As can be seen by Diagram 3, to obtain near peak floating point performance when the data set is too large to reside in the data caches, the compute intensity must be very large (~100). In some cases this can be achieved due to the structure of the calculations. There may be lots of time being spent in math functions such as log(), pow(), exp() or extended precision arithmetic. Perhaps the calculations are an order of N or log(N) higher in magnitude than the data transfers required, as is the case with matrix multiply or FFTs. To find the intensity in these cases, it is necessary to look at the reuse over the non-innermost loops, and again assume the 2nd-through-nth memory accesses are free or nearly free.

A technique employed by compilers and programmers to improve data reuse is termed tiling, blocking (2-d) and/or strip mining (1-d). The goal of this technique is to restructure long nested loops to get finer reuse on data resident in the L1 or L2 caches. Often, by breaking one long loop into 2 blocked or strip-mined loops, the number of streams of data to or from memory in the innermost loop can be reduced from many to one. More complicated techniques, but having the same general idea, have been presented by Sandia authors at CUG [5] before and are termed "cache-oblivious" algorithms. [9][10]

In previous papers [11] we have discussed the benefits of vectorization. It should be noted that on newer processors, vectorization can provide a 2x speedup on double precision loops, and 4x speedup on single precision loops, assuming the data is cache-resident. This is hardly insignificant, but in this paper, we expand on the previous work and attempt to address issues which arise as we move our focus further from the processor core.

In the remainder of this paper we discuss results generated in a cooperative effort between The Portland Group and Sandia’s Scalable Architectures Group. We specifically looked at the Trilinos Epetra package of sparse solvers, and some similar Sandia sparse solver benchmarks. The Trilinos package is a critical component of many of the codes that run at Sandia and other DOE sites, and performance of this package can make a large impact on the overall job throughput of the DOE systems.
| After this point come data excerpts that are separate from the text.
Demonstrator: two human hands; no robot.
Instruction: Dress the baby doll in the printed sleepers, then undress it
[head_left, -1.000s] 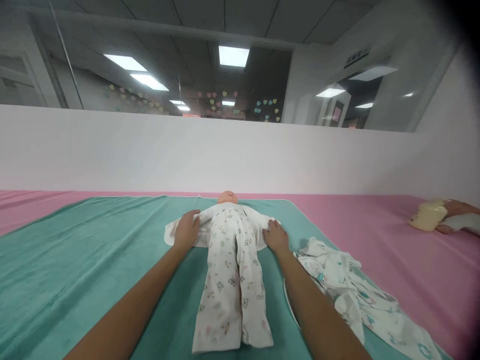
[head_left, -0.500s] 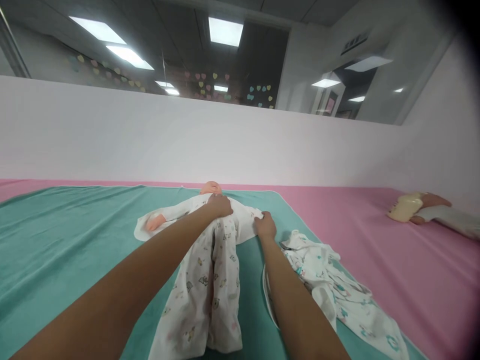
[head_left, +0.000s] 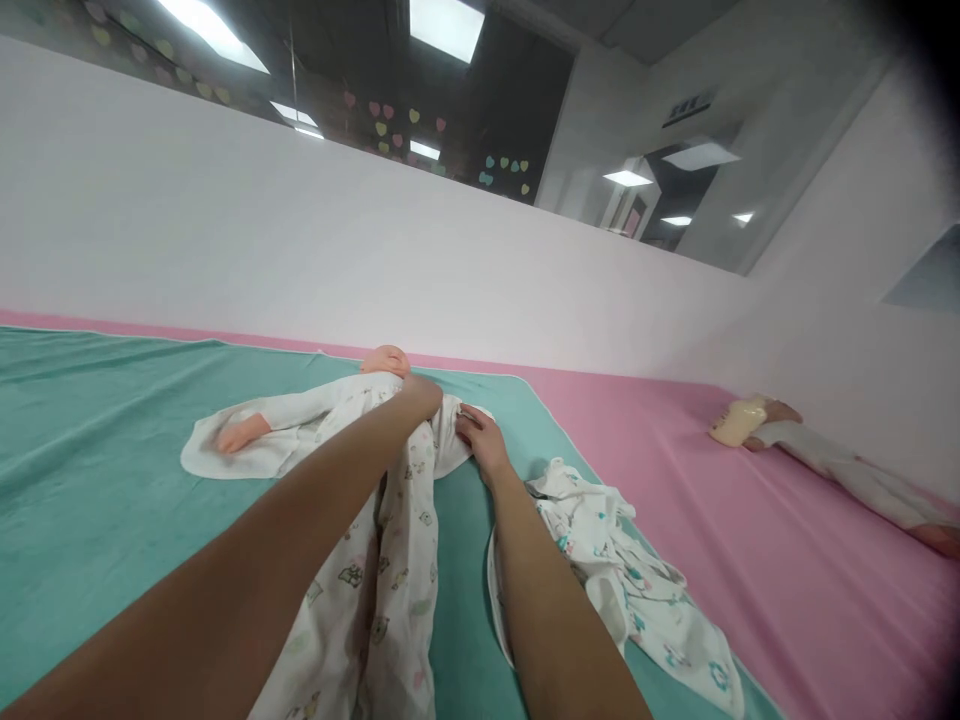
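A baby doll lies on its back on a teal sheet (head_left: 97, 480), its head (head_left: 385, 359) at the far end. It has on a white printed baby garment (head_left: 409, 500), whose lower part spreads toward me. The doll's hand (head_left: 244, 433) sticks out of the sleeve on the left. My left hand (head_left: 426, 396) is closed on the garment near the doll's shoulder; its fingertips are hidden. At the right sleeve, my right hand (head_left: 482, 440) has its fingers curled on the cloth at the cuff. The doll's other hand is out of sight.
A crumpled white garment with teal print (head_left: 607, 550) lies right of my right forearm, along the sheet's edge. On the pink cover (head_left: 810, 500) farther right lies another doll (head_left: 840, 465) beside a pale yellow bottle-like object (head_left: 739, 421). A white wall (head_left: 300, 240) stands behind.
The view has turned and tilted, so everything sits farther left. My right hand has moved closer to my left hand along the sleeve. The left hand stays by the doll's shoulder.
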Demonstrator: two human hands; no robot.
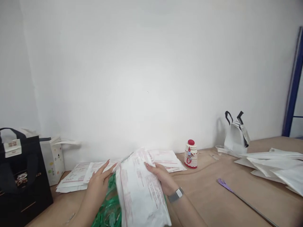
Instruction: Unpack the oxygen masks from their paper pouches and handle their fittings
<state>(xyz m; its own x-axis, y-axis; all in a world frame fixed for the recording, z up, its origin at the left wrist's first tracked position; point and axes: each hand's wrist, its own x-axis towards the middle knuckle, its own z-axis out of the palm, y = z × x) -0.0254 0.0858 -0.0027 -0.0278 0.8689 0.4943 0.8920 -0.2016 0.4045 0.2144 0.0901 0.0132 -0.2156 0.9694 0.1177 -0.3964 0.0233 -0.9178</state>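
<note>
My right hand (161, 176), with a grey-banded watch on its wrist, grips a white paper packet (142, 192) with red print by its right side, thumb on the front. The packet is tilted over a heap of shiny green plastic (109, 205), which it partly hides. To the left of the packet, my left hand (99, 179) has its fingers stretched apart near the packet's upper left edge; I see nothing held in it. More printed white packets (75, 176) lie flat behind my left hand, and others (165, 159) lie behind the held one.
A black bag (23, 179) and a white patterned bag (53, 160) stand at left. A cream jar with a red knob (190, 154) stands near the wall. At right are a purple-tipped rod (243, 200), a white bag with black handles (236, 138) and stacked white packets (276, 165).
</note>
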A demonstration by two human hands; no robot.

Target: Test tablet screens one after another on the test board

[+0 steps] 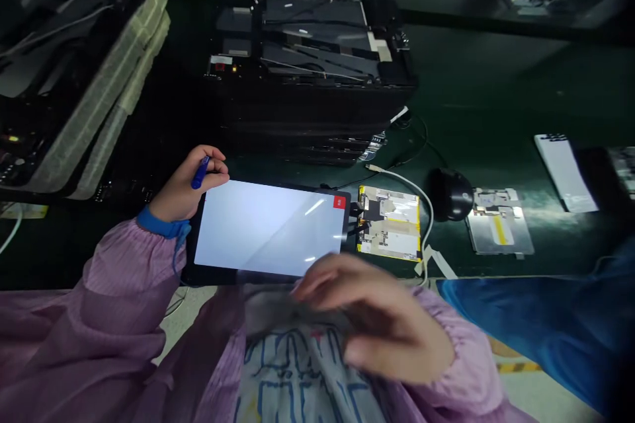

3. Targeting Trilinos Epetra Performance

Epetra [6] is a collection of distributed data objects for sparse and dense matrices, vectors and graphs. It is the most heavily used package in Trilinos because it provides matrix and vector services for all other Trilinos packages. Epetra is written for real-valued double-precision scalar field data only, and restricts itself to a stable core of the C++ language standard. As such, Epetra is very portable and stable, and is accessible to Fortran and C users. Epetra combines in a single package (i) support for generic parallel machine descriptions, (ii) extensive use of standard numerical libraries including BLAS and LAPACK, (iii) use of object-oriented C++ programming and (iv) parallel data redistribution. The availability of Epetra has facilitated rapid development of numerous applications and solvers because many of the complicated issues of working on a parallel distributed memory machine are handled by Epetra.
Application developers can use Epetra to construct and manipulate matrices and vectors, and then pass these objects to other Trilinos solver packages. Furthermore, solver developers can develop new algorithms using Epetra classes to handle the intricacies of parallel execution. Epetra also has extensive parallel data redistribution capabilities, including an interface to the Zoltan load-balancing library [7]. Epetra linear operators and matrices are written as concrete implementations of abstract linear operator and matrix bases classes. The most heavily used matrix class is Epetra_CrsMatrix, which stores the user matrix in a compressed sparse row format.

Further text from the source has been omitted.